TASK TO CARRY OUT
Give back exactly the lines of the material below that start at the line containing "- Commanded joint" and end at the line containing "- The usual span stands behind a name", and no others.
------------
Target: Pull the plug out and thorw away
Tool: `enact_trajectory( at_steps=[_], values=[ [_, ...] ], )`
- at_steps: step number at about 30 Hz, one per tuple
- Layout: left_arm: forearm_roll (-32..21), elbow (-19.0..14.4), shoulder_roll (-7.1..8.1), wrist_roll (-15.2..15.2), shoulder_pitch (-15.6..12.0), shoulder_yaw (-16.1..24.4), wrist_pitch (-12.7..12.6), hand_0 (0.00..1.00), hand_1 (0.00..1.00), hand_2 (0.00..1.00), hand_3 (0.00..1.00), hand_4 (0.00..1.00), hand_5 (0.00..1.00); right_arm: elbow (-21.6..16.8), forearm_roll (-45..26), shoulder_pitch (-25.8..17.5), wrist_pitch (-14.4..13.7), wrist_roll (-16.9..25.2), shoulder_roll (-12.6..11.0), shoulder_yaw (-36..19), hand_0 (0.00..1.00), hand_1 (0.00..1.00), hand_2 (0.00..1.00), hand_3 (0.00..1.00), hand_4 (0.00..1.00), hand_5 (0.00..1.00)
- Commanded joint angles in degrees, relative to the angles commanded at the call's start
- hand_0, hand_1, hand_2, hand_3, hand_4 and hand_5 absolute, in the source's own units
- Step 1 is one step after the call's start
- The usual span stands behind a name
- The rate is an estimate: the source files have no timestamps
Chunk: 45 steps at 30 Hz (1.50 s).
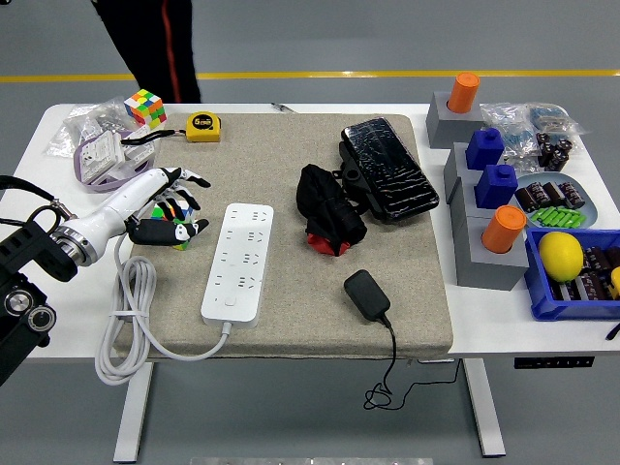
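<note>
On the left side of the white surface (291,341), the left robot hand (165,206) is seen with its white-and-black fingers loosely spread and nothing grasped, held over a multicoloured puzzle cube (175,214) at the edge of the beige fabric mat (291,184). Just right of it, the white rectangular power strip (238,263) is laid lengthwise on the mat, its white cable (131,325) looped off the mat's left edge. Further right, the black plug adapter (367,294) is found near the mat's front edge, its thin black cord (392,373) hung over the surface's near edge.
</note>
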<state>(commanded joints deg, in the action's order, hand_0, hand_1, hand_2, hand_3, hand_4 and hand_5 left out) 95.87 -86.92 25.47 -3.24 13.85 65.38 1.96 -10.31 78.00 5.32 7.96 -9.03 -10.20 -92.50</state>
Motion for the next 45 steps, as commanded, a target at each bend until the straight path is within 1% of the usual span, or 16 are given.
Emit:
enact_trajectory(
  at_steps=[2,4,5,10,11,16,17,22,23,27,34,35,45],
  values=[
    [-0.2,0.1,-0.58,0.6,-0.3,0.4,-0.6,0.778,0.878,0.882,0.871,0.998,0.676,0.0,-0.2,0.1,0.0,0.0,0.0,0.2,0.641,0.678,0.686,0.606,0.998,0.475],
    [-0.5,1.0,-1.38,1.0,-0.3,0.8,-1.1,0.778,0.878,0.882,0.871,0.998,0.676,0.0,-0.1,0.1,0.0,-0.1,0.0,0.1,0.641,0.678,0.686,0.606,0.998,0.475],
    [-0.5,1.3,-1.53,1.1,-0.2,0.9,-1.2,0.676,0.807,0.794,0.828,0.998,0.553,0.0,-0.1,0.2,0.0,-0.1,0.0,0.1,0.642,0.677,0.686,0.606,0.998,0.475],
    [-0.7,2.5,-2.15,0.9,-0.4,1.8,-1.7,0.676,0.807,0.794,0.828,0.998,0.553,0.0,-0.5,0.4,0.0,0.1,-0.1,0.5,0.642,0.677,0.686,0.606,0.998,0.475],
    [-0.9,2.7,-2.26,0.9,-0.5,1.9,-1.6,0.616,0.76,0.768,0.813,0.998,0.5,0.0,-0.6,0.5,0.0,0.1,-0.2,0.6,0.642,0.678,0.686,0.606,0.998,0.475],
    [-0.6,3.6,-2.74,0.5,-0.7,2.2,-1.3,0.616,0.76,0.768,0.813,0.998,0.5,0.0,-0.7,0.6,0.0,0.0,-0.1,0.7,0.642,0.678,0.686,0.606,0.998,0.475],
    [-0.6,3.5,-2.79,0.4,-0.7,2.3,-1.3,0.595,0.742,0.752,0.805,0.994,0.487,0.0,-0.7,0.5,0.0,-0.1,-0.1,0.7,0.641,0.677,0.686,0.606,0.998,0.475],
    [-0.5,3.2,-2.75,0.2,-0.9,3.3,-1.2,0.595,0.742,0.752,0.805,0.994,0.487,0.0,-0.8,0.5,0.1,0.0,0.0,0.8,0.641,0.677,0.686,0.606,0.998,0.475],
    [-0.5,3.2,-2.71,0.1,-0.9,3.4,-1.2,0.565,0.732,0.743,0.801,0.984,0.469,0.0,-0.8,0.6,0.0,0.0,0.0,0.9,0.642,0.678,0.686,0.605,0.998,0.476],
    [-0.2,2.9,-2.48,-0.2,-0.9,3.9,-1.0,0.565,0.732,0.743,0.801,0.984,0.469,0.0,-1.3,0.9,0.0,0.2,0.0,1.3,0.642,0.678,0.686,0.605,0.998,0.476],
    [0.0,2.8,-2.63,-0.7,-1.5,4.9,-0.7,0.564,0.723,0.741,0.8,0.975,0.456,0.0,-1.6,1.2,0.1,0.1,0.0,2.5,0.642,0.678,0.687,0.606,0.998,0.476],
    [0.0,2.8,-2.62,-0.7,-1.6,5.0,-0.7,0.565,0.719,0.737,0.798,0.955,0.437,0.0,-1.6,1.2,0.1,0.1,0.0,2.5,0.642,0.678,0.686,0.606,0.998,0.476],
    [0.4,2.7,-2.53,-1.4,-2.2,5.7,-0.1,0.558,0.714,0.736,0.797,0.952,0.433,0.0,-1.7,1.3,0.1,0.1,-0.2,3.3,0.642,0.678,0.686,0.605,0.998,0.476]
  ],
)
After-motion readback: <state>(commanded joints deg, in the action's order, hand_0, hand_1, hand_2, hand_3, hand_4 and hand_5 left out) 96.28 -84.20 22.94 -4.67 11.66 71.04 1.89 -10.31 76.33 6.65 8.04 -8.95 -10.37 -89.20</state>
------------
RESULT FOR THIS EXERCISE
- Commanded joint angles in degrees, relative to the angles commanded at the call's start
- hand_0, hand_1, hand_2, hand_3, hand_4 and hand_5 absolute, in the source's own units
- Step 1 is one step after the call's start
- The usual span stands behind a name

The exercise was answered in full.